Food fortification

Published October 21, 2017

GIVEN the tragic levels of malnutrition in Pakistan, it is no surprise that half the country’s under-five population is stunted and one-fifth of the entire population undernourished. Last year, when addressing this chronic nutrition crisis, the UK’s Department for International Development launched a five-year food fortification programme to provide financial and technical assistance to the government, mills and oil producers, for enhancing micronutrients in food in a cost-effective manner. With the potential to benefit women and children, this $48m project aims to reduce anaemia and vitamin A deficiency in communities most at risk. On Thursday, the Punjab government announced it would collaborate with DFID on a food fortification programmme to combat micronutrient malnutrition. Teaming up with industry bodies to support the fortification of staple foods (wheat flour, edible oil and ghee), such a mass-scale intervention is challenging. But it is not impossible. A good start would be for all political parties to pledge to stop hunger; in order to ensure continuity, projects combating malnutrition must not be owned by any one political party. Malnutrition must be tackled on a war footing by sustaining provincial collaborations and supporting multiple ministries and private partners in food programmes.
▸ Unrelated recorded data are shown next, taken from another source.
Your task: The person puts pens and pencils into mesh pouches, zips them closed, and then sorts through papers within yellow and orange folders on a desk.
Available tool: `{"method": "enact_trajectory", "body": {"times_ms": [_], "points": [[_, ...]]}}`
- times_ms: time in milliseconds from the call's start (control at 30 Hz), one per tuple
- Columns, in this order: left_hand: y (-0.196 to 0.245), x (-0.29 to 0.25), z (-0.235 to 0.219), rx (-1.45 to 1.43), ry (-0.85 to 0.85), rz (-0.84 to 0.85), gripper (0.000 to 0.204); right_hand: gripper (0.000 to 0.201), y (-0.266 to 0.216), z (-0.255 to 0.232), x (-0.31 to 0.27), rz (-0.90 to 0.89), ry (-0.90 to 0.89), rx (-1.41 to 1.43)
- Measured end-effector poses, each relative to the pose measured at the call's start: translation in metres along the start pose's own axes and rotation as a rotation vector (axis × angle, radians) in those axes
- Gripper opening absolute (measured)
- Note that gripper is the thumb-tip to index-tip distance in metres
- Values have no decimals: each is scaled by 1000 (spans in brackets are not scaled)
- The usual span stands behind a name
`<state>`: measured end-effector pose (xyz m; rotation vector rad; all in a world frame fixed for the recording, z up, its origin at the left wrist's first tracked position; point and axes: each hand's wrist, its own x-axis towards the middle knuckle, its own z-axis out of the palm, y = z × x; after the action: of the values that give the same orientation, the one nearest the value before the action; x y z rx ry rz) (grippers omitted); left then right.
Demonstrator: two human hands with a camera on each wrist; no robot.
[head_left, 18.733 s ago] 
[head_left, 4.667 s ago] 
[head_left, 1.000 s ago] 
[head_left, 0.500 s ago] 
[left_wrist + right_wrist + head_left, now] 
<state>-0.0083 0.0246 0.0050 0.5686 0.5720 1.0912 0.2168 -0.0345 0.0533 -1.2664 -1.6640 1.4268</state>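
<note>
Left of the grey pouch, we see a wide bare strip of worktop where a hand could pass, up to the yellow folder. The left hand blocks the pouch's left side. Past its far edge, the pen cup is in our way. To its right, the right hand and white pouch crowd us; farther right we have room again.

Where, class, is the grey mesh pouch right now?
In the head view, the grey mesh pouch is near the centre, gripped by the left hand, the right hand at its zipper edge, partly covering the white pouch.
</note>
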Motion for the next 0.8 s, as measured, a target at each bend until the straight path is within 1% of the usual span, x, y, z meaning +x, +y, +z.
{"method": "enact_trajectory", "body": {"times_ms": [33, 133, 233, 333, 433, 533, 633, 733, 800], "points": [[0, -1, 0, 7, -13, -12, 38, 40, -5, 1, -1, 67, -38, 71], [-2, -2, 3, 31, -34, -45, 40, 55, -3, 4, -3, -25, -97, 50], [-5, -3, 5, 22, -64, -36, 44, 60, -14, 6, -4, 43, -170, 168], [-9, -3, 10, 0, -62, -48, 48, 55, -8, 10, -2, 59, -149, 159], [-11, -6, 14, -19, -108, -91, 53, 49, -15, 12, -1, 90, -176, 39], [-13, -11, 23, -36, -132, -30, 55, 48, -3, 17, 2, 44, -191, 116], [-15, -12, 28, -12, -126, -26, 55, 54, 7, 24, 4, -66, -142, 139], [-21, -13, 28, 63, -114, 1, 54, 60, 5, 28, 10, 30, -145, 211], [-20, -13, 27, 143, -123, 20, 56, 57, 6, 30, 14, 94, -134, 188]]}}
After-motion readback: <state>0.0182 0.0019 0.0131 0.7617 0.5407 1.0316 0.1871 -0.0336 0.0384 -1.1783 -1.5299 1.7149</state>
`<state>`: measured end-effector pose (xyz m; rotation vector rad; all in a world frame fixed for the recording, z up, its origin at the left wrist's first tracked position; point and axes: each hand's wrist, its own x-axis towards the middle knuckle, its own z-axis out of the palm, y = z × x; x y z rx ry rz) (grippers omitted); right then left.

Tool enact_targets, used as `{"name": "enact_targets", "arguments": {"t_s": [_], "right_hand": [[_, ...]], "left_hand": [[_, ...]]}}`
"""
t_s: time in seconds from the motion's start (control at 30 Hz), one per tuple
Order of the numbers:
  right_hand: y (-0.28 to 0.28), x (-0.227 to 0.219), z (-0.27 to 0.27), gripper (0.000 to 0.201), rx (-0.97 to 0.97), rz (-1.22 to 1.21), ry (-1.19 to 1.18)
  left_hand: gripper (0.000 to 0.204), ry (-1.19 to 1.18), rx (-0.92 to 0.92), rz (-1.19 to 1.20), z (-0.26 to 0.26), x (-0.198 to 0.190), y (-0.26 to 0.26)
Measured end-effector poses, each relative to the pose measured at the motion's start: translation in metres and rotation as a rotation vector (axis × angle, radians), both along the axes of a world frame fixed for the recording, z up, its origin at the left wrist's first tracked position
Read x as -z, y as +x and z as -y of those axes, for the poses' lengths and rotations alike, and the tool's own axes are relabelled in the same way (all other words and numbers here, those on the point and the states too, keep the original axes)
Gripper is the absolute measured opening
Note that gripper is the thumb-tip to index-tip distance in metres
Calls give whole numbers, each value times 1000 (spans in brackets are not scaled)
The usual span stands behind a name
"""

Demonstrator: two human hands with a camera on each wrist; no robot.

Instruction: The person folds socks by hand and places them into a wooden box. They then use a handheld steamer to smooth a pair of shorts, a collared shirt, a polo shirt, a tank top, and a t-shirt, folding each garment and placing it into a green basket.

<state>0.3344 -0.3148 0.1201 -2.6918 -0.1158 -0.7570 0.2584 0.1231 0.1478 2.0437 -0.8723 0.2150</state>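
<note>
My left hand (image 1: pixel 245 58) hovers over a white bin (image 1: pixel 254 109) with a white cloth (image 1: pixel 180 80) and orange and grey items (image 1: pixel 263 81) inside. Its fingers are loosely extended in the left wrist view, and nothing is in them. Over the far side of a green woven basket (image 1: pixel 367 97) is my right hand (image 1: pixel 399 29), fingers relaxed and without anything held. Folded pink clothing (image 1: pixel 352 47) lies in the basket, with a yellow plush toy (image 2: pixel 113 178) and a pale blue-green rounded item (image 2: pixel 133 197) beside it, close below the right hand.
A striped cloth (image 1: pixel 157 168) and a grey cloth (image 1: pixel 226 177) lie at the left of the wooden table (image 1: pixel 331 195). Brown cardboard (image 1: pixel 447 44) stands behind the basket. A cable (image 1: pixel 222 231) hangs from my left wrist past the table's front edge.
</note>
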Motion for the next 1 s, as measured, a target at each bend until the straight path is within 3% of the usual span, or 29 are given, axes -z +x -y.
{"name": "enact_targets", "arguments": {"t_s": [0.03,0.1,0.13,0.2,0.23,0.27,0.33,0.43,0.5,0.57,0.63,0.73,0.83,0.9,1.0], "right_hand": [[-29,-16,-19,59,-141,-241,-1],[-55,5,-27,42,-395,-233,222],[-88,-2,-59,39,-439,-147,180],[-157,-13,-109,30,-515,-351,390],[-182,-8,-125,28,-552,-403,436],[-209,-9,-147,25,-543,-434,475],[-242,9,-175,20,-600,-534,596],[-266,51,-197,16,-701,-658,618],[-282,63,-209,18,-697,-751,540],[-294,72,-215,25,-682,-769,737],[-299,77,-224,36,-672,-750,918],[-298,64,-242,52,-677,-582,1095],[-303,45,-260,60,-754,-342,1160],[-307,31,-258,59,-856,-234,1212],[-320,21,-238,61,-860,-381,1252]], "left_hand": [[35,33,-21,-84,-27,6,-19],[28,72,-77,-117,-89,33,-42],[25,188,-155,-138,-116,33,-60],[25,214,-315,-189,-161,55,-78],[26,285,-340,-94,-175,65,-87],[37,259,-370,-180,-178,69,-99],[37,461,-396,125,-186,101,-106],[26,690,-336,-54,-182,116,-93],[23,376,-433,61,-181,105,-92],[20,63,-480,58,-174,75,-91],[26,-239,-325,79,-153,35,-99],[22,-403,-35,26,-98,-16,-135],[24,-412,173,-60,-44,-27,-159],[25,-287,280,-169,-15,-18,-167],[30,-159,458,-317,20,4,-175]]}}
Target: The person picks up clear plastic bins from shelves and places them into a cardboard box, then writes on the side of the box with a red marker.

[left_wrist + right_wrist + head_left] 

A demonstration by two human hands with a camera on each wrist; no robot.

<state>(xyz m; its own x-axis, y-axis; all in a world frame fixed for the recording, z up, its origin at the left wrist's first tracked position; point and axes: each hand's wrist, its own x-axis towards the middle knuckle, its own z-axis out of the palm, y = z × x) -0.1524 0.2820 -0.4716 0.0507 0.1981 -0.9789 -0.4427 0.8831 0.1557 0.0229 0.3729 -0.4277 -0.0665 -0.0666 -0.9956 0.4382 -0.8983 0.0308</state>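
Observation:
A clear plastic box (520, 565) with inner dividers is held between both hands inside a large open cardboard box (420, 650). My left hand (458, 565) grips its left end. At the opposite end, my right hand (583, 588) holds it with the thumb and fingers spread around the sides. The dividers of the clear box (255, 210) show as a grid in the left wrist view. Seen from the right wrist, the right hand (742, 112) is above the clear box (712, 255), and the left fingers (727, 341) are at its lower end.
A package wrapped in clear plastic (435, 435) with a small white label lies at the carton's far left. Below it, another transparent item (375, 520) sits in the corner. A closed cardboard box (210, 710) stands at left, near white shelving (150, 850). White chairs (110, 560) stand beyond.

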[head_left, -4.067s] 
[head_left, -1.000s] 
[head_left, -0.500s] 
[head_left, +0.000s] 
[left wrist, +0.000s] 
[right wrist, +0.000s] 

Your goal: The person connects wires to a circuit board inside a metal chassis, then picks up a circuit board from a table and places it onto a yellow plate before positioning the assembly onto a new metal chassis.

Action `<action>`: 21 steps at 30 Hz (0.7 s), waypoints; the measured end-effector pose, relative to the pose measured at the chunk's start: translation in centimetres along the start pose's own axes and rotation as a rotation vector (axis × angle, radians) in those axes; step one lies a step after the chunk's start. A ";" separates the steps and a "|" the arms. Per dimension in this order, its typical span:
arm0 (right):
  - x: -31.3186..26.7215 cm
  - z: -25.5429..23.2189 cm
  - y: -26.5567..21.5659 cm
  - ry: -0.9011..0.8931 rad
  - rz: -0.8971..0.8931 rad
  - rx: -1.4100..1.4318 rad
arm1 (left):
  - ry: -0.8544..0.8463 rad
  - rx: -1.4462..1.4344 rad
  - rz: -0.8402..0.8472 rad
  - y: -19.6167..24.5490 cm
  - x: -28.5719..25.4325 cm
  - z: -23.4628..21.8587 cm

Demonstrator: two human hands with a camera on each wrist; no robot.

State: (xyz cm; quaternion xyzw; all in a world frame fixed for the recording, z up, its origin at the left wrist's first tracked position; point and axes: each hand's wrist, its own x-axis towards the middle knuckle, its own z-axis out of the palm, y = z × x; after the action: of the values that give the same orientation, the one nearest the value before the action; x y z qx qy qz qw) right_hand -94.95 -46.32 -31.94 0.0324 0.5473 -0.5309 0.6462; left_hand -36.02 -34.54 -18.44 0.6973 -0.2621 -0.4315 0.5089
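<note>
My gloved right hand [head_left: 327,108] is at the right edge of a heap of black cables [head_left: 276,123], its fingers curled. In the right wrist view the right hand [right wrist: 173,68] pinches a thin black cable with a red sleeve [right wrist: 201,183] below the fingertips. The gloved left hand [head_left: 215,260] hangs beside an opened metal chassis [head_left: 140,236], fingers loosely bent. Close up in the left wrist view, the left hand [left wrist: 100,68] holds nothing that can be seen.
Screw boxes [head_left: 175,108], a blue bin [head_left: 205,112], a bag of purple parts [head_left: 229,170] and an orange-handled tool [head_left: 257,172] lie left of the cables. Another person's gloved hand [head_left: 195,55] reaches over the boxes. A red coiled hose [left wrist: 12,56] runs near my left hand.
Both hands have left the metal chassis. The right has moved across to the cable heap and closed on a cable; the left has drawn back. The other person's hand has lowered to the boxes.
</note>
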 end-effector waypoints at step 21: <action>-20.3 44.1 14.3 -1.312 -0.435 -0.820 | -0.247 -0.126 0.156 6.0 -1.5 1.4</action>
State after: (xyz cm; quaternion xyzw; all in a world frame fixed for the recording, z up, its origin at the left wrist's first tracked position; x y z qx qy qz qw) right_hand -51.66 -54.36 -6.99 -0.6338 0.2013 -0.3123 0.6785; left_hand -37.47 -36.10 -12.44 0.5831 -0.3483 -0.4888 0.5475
With food fortification assistance, the government must work on mechanisms for equitable distribution and transparency. Punjab with its eye set on the goal could lead the way. Because stunting is a result of malnutrition in the first two years of a child’s life, the root causes of hunger must be tackled. This has not been the approach in Sindh where alarming levels of malnutrition and the government’s reaction, akin to a head-in-the-sand ostrich, have fuelled the crisis. Multiple reports of child deaths in parts of Sindh are a blot on the conscience of this state whose responsibility it is to ensure a healthy population.